Majority of House Democrats now support inquiry
WASHINGTON – Most House Democrats now say they support launching impeachment proceedings of President Donald Trump, a significant milestone that puts added pressure on House Speaker Nancy Pelosi to begin the process of ousting the president.
Florida Rep. Ted Deutch’s announcement Thursday to back an impeachment inquiry and California Rep. Salud Carbajal’s similar pronouncement Friday means that the number of House Democrats supporting the process has risen to at least 118 members, or a majority of the 235-member caucus.
Carbajal, who represents Santa Barbara, and Deutch, who represents parts of South Florida, are among the roughly two dozen Democrats who have joined the impeachment chorus since former special counsel Robert Mueller testified before Congress July 24 about his investigation into Russian interference in the 2016 presidential election.
The report, which concluded Trump might have obstructed justice on 10 separate occasions, was released in April.
“That’s criminal,” Carbajal said in his impeachment statement Friday. “If anyone else did these things, they would face legal consequences.
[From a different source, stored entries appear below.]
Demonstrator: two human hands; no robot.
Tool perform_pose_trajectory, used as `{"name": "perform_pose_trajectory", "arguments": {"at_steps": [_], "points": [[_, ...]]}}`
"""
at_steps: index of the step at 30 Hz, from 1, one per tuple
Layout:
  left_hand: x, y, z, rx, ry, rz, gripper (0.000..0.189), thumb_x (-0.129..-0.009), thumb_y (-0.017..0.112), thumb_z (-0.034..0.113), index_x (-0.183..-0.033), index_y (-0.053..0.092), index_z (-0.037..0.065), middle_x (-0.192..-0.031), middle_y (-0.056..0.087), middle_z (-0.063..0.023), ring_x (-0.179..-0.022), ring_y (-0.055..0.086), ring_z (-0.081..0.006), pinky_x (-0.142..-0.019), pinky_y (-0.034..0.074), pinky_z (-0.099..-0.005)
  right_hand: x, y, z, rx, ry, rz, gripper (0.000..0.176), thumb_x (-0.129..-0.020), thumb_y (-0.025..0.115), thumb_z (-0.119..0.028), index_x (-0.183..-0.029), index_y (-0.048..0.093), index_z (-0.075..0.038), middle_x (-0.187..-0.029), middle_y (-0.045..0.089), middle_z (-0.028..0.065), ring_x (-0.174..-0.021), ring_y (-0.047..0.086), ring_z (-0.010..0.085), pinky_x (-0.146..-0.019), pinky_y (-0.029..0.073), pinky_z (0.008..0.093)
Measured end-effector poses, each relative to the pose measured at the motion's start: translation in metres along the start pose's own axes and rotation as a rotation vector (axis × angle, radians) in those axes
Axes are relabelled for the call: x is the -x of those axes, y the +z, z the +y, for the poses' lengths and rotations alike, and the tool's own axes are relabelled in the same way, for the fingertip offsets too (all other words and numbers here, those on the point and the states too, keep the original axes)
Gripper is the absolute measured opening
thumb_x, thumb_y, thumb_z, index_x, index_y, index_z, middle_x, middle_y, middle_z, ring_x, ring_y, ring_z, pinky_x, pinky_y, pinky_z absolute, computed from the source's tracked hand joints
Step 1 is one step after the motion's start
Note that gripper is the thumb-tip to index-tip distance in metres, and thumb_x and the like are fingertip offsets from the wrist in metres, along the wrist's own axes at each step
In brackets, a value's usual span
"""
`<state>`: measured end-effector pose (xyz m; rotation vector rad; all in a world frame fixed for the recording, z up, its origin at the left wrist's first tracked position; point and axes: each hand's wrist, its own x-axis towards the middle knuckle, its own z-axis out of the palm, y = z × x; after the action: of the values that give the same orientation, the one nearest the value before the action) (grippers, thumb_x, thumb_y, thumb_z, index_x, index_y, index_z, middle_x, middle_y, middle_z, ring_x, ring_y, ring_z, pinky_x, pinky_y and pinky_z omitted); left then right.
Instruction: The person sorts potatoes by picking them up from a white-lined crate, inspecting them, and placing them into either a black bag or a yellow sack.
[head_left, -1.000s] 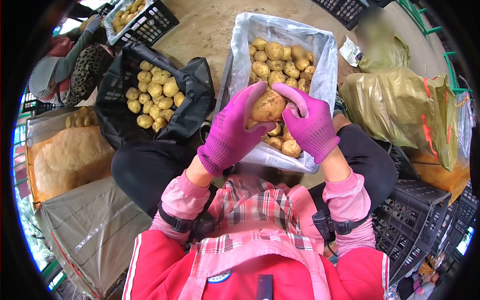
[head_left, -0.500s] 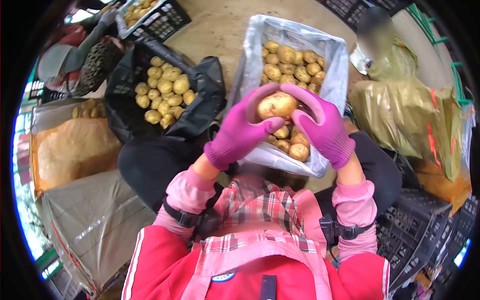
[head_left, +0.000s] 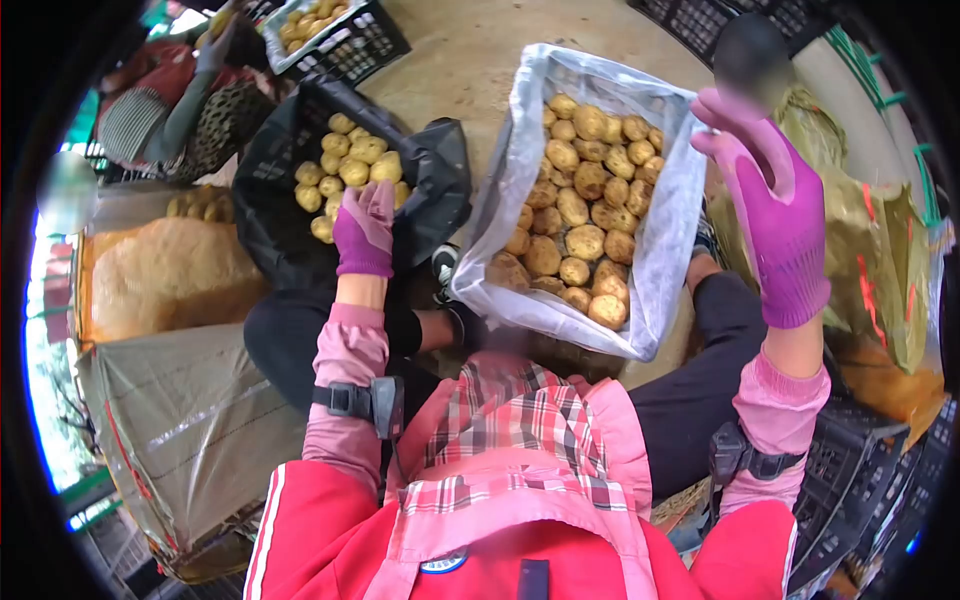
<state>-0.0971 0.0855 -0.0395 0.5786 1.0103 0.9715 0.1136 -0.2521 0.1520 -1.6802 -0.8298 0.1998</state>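
Note:
My left hand [head_left: 365,228], in a pink and purple glove, is over the near edge of the potatoes [head_left: 345,155] in the black-lined container [head_left: 270,225]. Its fingers are stretched out, their tips beside the closest potatoes, and I see nothing gripped. My right hand [head_left: 770,215], gloved alike, is raised beyond the right rim of the crate lined with white plastic [head_left: 480,265]. Its fingers are apart and no object shows in them. Many soil-marked potatoes [head_left: 585,243] fill that crate between my knees.
A co-worker [head_left: 165,125] sits at the upper left beside a black crate of potatoes [head_left: 355,45]. Covered stacks [head_left: 190,430] stand to my left. An olive plastic-covered pile [head_left: 870,260] and black crates [head_left: 850,470] are on my right.
Both hands held one large potato over the white-lined crate; now they are apart. My left hand has moved left to the black-lined container, my right hand up and right. The potato is out of them.

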Motion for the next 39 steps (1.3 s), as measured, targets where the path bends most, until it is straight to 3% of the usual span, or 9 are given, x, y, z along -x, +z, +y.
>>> {"name": "perform_pose_trajectory", "arguments": {"at_steps": [5,7,11,17,25,30,32,35,39], "points": [[0.089,0.065,-0.089,-0.747,-0.196,-0.872,0.032,-0.098,0.061,0.019,-0.123,0.063,0.0,-0.117,0.066,-0.0078,-0.105,0.064,-0.0191,-0.089,0.052,-0.0311,0.008,-0.01,0.013,0.028,-0.061,-0.021,0.033,-0.095,0.065,-0.013,-0.125,0.064,0.0,-0.113,0.069,0.0107,-0.102,0.067,0.0146,-0.09,0.053,0.0279],[0.093,0.091,-0.15,-1.255,0.104,-1.147,0.041,-0.096,0.059,0.022,-0.131,0.06,0.0,-0.113,0.069,-0.0101,-0.105,0.064,-0.02,-0.092,0.049,-0.03,0.016,-0.017,0.009,0.134,-0.114,-0.022,0.036,-0.096,0.061,-0.015,-0.129,0.062,0.001,-0.12,0.068,0.0125,-0.106,0.067,0.0176,-0.096,0.05,0.029],[0.092,0.12,-0.261,-1.731,0.284,-1.071,0.065,-0.091,0.063,0.031,-0.148,0.041,0.007,-0.126,0.064,-0.0221,-0.116,0.063,-0.0353,-0.099,0.049,-0.0419,0.024,-0.048,0.017,0.162,-0.015,0.069,0.037,-0.097,0.06,-0.016,-0.129,0.061,0.002,-0.117,0.068,0.0121,-0.107,0.067,0.0172,-0.095,0.05,0.029],[0.066,0.154,-0.325,-2.118,0.803,-1.062,0.082,-0.083,0.072,0.041,-0.149,0.037,0.008,-0.156,0.035,-0.0167,-0.124,0.055,-0.0363,-0.096,0.048,-0.0504,0.028,-0.073,0.028,0.281,0.025,0.19,0.041,-0.1,0.056,-0.027,-0.127,0.062,0.004,-0.113,0.069,0.0129,-0.098,0.068,0.0178,-0.087,0.052,0.0295],[0.043,0.139,-0.313,-1.67,0.509,-1.1,0.079,-0.084,0.075,0.043,-0.143,0.043,0.002,-0.124,0.061,-0.0195,-0.114,0.061,-0.0326,-0.092,0.051,-0.0449,0.024,-0.064,0.024,0.218,0.095,0.107,0.038,-0.093,0.06,-0.013,-0.128,0.062,0.0,-0.112,0.07,0.0093,-0.096,0.068,0.0151,-0.088,0.052,0.0285],[0.094,0.15,-0.164,-1.123,0.157,-1.414,0.076,-0.084,0.08,0.038,-0.141,0.046,0.001,-0.098,0.062,-0.0113,-0.079,0.061,-0.0152,-0.072,0.052,-0.0322,0.032,-0.054,0.037,0.267,0.236,-0.026,0.045,-0.09,0.065,-0.012,-0.133,0.059,-0.002,-0.117,0.068,0.0108,-0.1,0.066,0.0146,-0.089,0.052,0.0282],[0.122,0.15,-0.093,-0.994,-0.028,-1.461,0.078,-0.086,0.08,0.028,-0.147,0.039,0.0,-0.133,0.054,-0.0096,-0.119,0.056,-0.0155,-0.101,0.048,-0.0315,0.034,-0.044,0.04,0.304,0.264,-0.126,0.054,-0.089,0.069,-0.013,-0.14,0.052,-0.003,-0.126,0.064,0.0128,-0.105,0.065,0.0163,-0.091,0.052,0.0305],[0.145,0.127,-0.03,-0.915,0.025,-1.413,0.08,-0.084,0.082,0.034,-0.146,0.043,0.003,-0.121,0.058,-0.0053,-0.096,0.058,-0.0102,-0.085,0.049,-0.0278,0.042,-0.016,0.062,0.412,0.052,-0.249,0.069,-0.087,0.073,-0.031,-0.145,0.046,-0.007,-0.14,0.056,0.0188,-0.119,0.063,0.0305,-0.095,0.052,0.0383],[0.177,0.093,-0.006,-0.581,-0.046,-1.289,0.088,-0.085,0.081,0.029,-0.153,0.032,0.002,-0.146,0.045,-0.0094,-0.13,0.043,-0.0132,-0.108,0.037,-0.0293,0.042,0.03,0.033,-0.073,0.243,-0.403,0.083,-0.087,0.075,-0.042,-0.15,0.036,-0.005,-0.143,0.052,0.0229,-0.13,0.055,0.0327,-0.104,0.045,0.0369]]}}
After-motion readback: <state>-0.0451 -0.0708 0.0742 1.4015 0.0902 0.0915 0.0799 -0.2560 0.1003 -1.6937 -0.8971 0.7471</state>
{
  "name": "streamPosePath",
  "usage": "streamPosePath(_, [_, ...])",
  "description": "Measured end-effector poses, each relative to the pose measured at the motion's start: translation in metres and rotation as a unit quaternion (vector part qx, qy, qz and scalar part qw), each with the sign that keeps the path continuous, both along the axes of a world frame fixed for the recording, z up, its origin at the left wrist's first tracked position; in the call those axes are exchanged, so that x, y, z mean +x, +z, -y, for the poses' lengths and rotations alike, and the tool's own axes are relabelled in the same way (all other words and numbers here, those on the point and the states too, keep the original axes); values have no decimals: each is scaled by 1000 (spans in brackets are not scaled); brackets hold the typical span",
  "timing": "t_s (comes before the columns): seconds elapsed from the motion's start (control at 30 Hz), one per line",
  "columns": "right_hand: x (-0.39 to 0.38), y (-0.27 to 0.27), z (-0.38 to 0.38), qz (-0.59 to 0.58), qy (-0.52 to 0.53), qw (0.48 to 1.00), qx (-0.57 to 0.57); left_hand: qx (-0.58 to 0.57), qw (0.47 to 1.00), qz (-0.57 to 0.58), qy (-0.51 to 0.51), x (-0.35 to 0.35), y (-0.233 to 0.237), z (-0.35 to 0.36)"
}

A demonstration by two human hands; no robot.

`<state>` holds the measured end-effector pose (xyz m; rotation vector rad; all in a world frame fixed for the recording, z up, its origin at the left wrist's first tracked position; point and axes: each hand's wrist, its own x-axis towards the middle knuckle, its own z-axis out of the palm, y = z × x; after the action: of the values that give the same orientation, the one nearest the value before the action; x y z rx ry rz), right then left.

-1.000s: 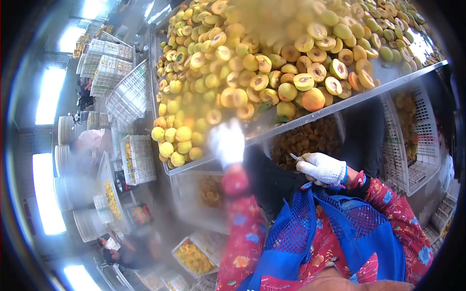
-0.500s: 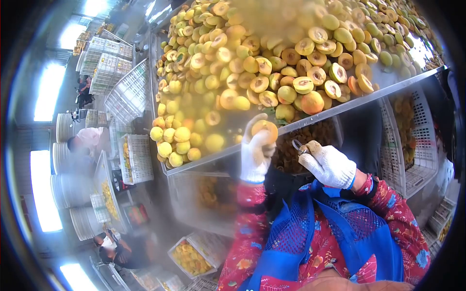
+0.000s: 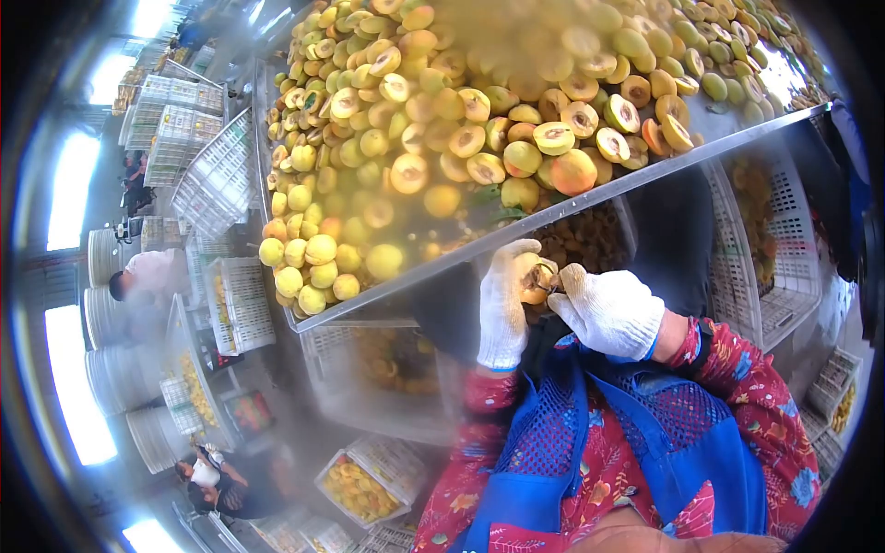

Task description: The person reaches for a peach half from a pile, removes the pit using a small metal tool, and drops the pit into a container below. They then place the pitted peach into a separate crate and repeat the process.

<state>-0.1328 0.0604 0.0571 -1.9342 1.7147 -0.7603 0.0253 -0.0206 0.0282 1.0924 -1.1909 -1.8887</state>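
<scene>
In front of my chest, my left hand (image 3: 503,304), in a white knit glove, holds a halved yellow peach (image 3: 535,279) with its cut face turned up. My gloved right hand (image 3: 616,313) is closed, its stained fingertips against the fruit's right side. The small looped metal pitting tool seen in that hand earlier is mostly hidden at the peach now. Just beyond my hands, a metal-edged table (image 3: 433,269) bears a large heap of halved peaches (image 3: 553,138), many showing brown pits or hollows. Rounder yellow pieces (image 3: 321,249) lie at its left corner.
Under the table edge, a crate (image 3: 373,369) holds brownish pieces, with more scraps (image 3: 590,238) behind my hands. A white slatted crate (image 3: 788,240) stands at right. Another crate of fruit (image 3: 361,488) sits on the floor. Stacked crates (image 3: 180,138) and other people (image 3: 217,479) are at left.
My left hand has lowered the peach half toward my chest, and my right hand has met it, bringing the metal tool to the fruit. The view has shifted slightly.
</scene>
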Motion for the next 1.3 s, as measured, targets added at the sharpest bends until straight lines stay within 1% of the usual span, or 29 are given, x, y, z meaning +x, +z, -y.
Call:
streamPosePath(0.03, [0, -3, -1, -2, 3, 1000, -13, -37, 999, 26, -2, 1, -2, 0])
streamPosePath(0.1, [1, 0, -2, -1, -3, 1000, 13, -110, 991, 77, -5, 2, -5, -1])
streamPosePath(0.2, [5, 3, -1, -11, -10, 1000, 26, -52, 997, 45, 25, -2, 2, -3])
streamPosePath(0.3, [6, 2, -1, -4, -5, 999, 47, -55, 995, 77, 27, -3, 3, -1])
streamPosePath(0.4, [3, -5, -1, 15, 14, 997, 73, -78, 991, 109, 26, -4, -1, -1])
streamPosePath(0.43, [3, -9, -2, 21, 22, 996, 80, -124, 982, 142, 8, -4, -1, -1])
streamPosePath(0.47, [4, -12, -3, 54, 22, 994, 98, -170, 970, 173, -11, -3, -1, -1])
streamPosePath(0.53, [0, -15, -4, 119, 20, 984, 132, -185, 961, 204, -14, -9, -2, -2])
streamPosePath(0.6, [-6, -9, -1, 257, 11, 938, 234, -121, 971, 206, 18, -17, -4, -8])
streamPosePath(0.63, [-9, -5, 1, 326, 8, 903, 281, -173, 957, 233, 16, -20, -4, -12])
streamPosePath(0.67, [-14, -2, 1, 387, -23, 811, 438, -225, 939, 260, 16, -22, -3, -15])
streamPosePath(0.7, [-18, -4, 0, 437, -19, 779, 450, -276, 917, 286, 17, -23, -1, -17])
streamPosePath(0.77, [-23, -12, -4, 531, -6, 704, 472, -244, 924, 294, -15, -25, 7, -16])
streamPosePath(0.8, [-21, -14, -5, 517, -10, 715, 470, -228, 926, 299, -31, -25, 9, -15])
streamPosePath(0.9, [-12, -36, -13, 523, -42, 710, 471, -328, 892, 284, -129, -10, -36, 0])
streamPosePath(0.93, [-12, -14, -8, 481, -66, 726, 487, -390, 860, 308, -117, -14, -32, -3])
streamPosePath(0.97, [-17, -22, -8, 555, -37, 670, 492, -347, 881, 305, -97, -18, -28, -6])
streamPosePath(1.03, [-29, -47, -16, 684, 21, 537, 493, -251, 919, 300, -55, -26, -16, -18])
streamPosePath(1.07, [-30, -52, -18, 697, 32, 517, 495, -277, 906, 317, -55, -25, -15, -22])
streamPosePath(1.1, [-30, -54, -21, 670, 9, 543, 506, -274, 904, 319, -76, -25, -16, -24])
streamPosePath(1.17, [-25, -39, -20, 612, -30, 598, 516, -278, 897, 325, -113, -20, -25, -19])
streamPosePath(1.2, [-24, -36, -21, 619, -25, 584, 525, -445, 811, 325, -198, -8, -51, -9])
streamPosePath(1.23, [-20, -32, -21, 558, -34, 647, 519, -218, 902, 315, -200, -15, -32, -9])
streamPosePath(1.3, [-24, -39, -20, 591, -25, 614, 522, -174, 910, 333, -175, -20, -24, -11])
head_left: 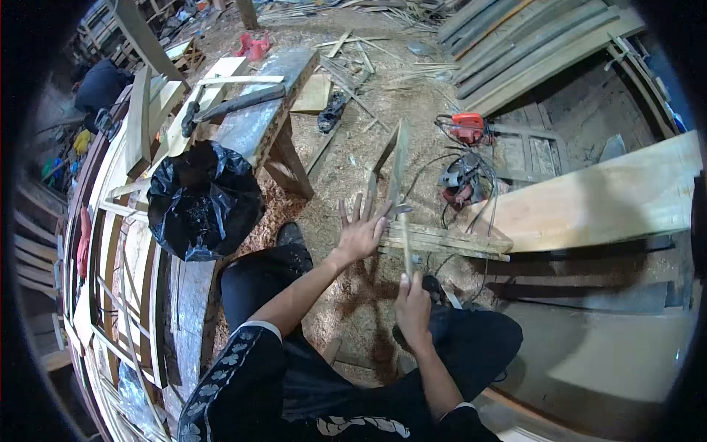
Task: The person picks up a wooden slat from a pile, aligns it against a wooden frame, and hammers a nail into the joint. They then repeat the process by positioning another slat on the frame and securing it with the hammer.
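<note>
My right hand (414, 306) is wrapped around the wooden handle of a hammer (407, 247), whose metal head reaches up beside my left fingertips. My left hand (359, 234) has its fingers spread, lying at the near side of a wooden frame (398, 166); whether the palm presses on the wood is hidden. The frame's narrow pieces form an angle and rise away from me. Just right of the hammer, a stack of narrow wooden boards (456, 241) lies crosswise, its right end by a wide plank.
A black plastic bag (206, 202) stands open at left, beside a worn bench (272, 110). Right of centre are a red power tool (468, 129) and a circular saw (462, 179) with tangled cords. A wide plank (589, 199) extends right. Sawdust and wood strips cover the floor.
</note>
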`<state>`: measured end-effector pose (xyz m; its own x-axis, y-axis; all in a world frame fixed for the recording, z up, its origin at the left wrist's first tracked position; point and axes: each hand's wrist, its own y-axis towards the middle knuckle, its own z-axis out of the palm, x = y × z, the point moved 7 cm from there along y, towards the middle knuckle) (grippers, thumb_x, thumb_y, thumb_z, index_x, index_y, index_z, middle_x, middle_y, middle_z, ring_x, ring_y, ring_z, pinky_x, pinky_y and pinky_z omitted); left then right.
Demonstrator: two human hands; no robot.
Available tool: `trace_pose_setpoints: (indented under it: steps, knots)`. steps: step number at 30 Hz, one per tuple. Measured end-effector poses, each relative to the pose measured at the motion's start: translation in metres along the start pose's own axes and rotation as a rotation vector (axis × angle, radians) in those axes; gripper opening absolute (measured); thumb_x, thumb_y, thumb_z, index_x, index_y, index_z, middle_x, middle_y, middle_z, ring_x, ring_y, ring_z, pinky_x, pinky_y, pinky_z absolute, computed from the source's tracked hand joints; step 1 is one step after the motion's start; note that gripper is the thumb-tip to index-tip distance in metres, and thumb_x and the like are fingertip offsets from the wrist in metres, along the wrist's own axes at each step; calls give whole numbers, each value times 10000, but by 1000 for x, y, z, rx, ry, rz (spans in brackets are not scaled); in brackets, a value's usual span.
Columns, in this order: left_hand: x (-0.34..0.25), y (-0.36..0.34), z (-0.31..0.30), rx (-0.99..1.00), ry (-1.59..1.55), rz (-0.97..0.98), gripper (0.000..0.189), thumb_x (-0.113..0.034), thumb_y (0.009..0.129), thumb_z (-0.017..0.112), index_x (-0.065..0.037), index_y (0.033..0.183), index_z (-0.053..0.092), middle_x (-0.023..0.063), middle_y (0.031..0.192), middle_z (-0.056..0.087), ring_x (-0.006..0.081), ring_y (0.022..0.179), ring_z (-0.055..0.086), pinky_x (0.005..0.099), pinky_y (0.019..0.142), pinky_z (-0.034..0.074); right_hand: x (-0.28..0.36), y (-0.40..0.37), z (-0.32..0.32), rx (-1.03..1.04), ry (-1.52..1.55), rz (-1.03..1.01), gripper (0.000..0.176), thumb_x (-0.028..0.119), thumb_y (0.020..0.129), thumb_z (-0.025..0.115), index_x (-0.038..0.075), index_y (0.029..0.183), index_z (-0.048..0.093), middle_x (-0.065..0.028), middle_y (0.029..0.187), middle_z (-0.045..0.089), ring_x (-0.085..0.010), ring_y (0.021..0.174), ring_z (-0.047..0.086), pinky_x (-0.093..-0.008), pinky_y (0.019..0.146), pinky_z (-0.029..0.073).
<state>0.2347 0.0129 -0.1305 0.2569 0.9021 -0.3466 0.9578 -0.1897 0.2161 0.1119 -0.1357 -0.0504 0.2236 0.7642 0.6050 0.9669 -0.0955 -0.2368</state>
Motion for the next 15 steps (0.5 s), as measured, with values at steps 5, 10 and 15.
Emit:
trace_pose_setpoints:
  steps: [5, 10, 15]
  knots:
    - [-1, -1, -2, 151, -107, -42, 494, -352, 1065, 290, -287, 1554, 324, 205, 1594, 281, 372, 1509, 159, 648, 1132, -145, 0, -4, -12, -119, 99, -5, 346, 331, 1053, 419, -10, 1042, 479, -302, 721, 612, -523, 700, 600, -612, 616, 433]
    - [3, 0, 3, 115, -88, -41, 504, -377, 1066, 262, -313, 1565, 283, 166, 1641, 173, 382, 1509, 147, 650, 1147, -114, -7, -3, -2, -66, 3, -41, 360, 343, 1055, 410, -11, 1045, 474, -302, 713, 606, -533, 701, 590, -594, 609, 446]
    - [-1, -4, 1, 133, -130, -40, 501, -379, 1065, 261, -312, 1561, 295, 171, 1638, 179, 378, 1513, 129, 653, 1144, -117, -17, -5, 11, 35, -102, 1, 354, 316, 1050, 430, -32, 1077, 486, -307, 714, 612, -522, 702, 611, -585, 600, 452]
I’ve read the full Mueller Report, the president knew the rules and he broke them – he cannot be above the law.”
The list of 118 members was compiled by numerous media outlets, including CNN, Politico and The Washington Post. It includes the chairs of key House committees: Rep. Eliot Engel (Foreign Relations), Rep. Nita Lowey (Appropriations) and Rep. Adam Smith (Armed Services).
Outspoken liberal freshmen, such as Reps. Alexandria Ocasio-Cortez of New York and Ilhan Omar of Minnesota, are also among those calling for an inquiry.
The roster does not include Rep. Eleanor Holmes Norton of Washington, D.C., who supports impeachment but does not have the power to vote on the floor or Rep. Justin Amash, the former Michigan Republican-turned-independent who also supports impeachment.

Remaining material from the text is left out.